With so many layoffs I figure many talented engineers will have to go through the shitty Leetcode lifestyle one more time. Here’s my contribution. If you have less time and don’t know where to start, start from here: Learn these techniques. These are comprehensive af and you’ll become master Yoda if you spend time consciously on these topics. Plan on spending about 2-3 weeks. LEETCODE PATTERNS 1. Two pointer, fast/slow pointers 2. Bfs, dfs 3. Topological sorting 4. Dijkastra, (bellmon ford, kruskal if you want Yoda power), def know about min spanning tree 5. Recursion w/ memoization 6. Bit manipulation (Yoda power) 7. Tree traversal top-down and bottom-up 8. Inorder, preorder, postorder (def learn reconstructing BST if you have postorder - uber asked me this) 9. DP using table instead of recursion to save memory space 10. LRU cache using HM and DL list, (LFU cache for Yoda power) 11. Min heaps (priority queue) and use cases. Classic example being top K style questions. Another classic: find median of a continuous stream of integers. 12. Matrix classic questions: minesweeper, rotting orange, viral video etc where they ask for minimum steps before all oranges rot. It’s a classic BFS technique 13. binary search technique to find element in sorted and rotated array 🥵 look it up this is a killer 14. backtracking, permutation/combination, set generation. Classic example is the combination sum problem. AFTER you’ve gathered knowledge and practiced some questions on topics above, start doing LC Tagged 3-4 days before that company’s interview. Also do Blind 75 speedrun on a weekend and drink coffee 2 times. Retain all the knowledge until you land a job. Yoda power questions are rarely asked. If I find gems in the comment section I will come back and update this post. Finally, never stop loving yourself and the people around you. Success and happiness is just around the corner. -———————————————————————- user @bananapipd shared a handy list of grind75 questions so take a look at that along with blind75 https://www.techinterviewhandbook.org/grind75 Also check out my similar thread about system design interview: "SYSTEM DESIGN TOPICS 🙏 (bookmark this thread) (Software Engineering Career)" https://us.teamblind.com/s/nxNoaABg -———————————————————————- #engineering #swe #leetcode #techniques
Thank you so much!
Thank you so much!
Blind or Grind 75 m confused 😕
Why do you say min spanning tree is a must I’ve never heard of someone being asked that
Kruskal has been asked, some union find related question
I haven’t been asked yet, but MST is an easy concept unlike DP. The ROI is big enough to warrant everyone should spend 30 mins to learn it.
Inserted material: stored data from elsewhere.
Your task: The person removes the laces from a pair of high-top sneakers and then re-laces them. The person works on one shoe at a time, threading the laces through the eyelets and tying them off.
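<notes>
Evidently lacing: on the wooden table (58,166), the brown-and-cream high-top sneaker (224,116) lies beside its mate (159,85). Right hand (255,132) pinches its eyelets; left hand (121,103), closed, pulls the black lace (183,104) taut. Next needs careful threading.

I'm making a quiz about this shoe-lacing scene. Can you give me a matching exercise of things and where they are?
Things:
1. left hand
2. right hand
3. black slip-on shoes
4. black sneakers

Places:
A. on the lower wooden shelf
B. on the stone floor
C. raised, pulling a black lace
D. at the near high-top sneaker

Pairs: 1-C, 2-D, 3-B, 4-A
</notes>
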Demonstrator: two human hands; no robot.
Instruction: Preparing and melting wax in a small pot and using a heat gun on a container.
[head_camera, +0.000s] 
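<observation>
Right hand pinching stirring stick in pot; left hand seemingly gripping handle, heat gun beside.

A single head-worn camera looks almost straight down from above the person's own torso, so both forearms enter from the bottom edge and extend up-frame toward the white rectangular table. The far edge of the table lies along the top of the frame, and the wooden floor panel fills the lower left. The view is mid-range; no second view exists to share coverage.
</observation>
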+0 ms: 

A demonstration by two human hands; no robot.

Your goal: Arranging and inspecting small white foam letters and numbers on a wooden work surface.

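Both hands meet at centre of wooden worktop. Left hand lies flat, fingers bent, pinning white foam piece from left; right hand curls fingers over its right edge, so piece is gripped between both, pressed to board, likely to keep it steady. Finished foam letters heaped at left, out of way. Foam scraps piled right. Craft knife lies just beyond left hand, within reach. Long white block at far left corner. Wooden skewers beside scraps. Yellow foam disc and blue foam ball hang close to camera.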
And 30 mins is more than enough for MST. afair, we sort the edges based on weight and start connecting in ascending order and skip the edge that would cause cycle. How to check for cycles efficiently? THAT is the part one needs to know here. Hint: quick union vs quick find (use one or the other depends on the situation)… again I have not been asked this ever. Most interviewers would be scared to ask this lmao but please just learn it.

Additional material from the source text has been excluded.